X-ViT: High Performance Linear Vision Transformer without Softmax
- URL: http://arxiv.org/abs/2205.13805v1
- Date: Fri, 27 May 2022 07:47:22 GMT
- Title: X-ViT: High Performance Linear Vision Transformer without Softmax
- Authors: Jeonggeun Song, Heung-Chang Lee
- Abstract summary: Vision transformers have become one of the most important models for computer vision tasks.
They require heavy computational resources on a scale that is quadratic to the number of tokens, $N$.
Here, we propose the X-ViT, ViT with a novel SA mechanism that has linear complexity.
- Score: 1.6244541005112747
- License: http://arxiv.org/licenses/nonexclusive-distrib/1.0/
- Abstract: Vision transformers have become one of the most important models for computer
vision tasks.
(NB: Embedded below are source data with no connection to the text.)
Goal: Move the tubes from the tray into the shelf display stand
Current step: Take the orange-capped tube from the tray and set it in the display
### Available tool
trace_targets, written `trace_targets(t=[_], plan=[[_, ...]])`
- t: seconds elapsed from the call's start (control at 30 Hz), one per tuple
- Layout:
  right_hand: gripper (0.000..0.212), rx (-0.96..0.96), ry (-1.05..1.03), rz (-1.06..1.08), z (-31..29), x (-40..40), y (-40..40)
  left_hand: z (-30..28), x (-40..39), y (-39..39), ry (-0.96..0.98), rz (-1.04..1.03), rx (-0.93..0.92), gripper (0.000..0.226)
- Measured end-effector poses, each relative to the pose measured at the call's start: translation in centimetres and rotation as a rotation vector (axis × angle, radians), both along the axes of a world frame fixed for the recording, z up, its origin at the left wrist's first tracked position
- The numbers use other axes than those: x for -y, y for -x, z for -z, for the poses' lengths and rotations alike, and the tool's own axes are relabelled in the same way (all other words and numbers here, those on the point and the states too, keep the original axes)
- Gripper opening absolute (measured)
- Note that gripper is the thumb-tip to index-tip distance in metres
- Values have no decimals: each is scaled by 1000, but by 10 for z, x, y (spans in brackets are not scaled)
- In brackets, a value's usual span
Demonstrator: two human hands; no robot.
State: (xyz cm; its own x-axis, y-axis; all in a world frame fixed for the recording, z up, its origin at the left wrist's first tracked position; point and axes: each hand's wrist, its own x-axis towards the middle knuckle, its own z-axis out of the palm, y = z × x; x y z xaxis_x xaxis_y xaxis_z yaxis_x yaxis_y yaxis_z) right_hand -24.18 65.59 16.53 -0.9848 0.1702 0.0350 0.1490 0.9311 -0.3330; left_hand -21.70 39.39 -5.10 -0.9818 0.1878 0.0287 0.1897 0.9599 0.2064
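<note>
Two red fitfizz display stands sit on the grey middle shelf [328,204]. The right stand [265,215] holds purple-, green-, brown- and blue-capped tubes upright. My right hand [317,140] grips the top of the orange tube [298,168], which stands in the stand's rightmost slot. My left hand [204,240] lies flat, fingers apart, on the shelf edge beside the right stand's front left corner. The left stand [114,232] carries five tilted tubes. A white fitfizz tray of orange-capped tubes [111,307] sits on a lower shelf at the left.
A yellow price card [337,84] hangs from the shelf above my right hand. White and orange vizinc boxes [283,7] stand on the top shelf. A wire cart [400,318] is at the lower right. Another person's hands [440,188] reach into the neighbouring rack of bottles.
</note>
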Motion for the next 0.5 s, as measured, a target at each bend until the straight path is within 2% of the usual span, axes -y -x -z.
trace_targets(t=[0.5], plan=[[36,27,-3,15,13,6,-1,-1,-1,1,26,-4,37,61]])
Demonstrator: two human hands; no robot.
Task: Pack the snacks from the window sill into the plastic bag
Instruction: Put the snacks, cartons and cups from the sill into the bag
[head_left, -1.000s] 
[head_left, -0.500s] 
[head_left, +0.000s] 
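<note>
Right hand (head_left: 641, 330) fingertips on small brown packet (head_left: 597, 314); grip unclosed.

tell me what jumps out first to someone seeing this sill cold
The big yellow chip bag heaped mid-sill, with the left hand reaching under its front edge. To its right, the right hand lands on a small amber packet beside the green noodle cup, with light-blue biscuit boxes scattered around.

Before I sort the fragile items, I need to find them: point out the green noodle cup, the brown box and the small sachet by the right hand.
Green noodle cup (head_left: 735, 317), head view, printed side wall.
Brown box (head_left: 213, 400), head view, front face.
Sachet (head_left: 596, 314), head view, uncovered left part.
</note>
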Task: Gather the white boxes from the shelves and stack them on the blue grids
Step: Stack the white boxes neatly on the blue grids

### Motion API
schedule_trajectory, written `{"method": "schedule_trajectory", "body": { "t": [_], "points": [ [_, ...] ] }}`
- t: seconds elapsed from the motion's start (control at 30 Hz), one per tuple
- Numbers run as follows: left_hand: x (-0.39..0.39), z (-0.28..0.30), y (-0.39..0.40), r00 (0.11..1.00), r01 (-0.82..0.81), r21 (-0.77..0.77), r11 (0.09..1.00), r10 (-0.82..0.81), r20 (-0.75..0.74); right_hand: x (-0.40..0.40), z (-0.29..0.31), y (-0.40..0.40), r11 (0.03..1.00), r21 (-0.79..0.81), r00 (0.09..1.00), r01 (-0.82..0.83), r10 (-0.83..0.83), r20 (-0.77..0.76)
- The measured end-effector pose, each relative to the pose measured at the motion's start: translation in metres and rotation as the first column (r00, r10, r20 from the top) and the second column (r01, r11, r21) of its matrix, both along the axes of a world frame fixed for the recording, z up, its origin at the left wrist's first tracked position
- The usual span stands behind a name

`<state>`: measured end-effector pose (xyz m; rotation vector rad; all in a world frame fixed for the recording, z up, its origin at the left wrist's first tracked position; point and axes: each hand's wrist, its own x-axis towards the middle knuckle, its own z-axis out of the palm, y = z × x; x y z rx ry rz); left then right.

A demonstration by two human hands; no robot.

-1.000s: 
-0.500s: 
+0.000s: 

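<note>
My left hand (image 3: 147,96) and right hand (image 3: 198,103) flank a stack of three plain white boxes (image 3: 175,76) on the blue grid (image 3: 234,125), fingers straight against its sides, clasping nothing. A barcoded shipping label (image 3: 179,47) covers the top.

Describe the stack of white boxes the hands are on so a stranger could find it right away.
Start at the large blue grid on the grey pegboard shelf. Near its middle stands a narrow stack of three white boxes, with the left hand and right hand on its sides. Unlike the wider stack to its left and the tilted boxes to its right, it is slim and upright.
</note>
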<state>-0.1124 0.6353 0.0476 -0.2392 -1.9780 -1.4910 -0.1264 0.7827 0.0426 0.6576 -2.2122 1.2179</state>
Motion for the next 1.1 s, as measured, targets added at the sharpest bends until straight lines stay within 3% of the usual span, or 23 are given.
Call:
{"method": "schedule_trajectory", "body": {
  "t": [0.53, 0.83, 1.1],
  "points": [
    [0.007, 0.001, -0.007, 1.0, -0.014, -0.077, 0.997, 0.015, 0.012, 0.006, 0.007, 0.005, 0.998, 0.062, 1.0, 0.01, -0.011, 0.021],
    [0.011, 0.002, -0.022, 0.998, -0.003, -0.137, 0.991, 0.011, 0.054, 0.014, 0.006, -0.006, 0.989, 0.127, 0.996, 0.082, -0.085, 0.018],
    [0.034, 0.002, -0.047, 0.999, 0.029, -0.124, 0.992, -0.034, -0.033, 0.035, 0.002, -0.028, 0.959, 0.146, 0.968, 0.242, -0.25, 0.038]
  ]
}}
Although they outperform prior works, they require heavy
computational resources on a scale that is quadratic to the number of tokens,
$N$. This is a major drawback of the traditional self-attention (SA) algorithm.
Here, we propose the X-ViT, ViT with a novel SA mechanism that has linear
complexity. The main approach of this work is to eliminate nonlinearity from
the original SA. We factorize the matrix multiplication of the SA mechanism
without complicated linear approximation. By modifying only a few lines of code
from the original SA, the proposed models outperform most transformer-based
models on image classification and dense prediction tasks on most capacity
regimes.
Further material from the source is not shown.